Funding: This study was supported by the National Natural Science Foundation of China (No. 81872160), Capital Public Health Education, Beijing Science, and Technology Program of China (No. Z171100000417028), and Peking Union Medical College Youth Research Funds of China (No. 3332015157).
Reporting Checklist: The authors have completed the CARE reporting checklist. Available at http://dx.doi.org/10.21037/gs-20-538
Conflicts of Interest: All authors have completed the ICMJE uniform disclosure form (available at http://dx.doi.org/10.21037/gs-20-538). The authors have no conflicts of interest to declare.

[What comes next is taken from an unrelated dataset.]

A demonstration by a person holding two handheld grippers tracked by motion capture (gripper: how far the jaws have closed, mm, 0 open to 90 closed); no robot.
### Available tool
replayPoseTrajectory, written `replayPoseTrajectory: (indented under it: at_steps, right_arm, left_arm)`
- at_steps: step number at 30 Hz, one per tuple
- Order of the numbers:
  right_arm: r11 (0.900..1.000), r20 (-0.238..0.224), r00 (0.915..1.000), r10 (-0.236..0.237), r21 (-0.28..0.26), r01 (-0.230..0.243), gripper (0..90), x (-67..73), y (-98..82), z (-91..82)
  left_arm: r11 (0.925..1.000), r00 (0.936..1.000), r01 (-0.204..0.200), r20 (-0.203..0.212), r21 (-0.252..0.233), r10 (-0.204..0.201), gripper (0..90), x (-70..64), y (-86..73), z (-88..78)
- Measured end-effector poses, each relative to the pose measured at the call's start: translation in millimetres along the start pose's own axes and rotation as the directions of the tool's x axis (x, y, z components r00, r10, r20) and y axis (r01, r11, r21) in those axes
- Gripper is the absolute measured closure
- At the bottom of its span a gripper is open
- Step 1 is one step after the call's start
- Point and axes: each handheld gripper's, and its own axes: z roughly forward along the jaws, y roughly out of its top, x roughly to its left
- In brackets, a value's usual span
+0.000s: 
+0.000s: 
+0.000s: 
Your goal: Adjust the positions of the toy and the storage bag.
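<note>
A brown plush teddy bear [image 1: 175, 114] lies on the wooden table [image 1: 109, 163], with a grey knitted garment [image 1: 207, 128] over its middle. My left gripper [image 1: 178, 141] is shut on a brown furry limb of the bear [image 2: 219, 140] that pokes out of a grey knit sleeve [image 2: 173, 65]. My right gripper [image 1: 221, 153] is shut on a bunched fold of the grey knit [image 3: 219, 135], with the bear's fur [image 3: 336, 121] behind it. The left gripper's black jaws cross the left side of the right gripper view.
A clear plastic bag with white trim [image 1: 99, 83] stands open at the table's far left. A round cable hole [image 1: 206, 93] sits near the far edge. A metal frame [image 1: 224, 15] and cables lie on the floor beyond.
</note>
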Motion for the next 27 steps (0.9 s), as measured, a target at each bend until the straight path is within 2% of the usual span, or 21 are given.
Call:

Ethical Statement: The authors are accountable for all aspects of the work in ensuring that questions related to the accuracy or integrity of any part of the work are appropriately investigated and resolved. The information has been approved by ethical review by the ethics committee of Cancer Hospital Chinese Academy of Medical Sciences. All procedures performed in studies involving human participants were in accordance with the ethical standards of the institutional and/or national research committee(s) and with the Helsinki Declaration (as revised in 2013). Written informed consent was obtained from the guardian of patients for publication of this case report and any accompanying images. A copy of the written consent is available for review by the Editor-in-Chief of this journal.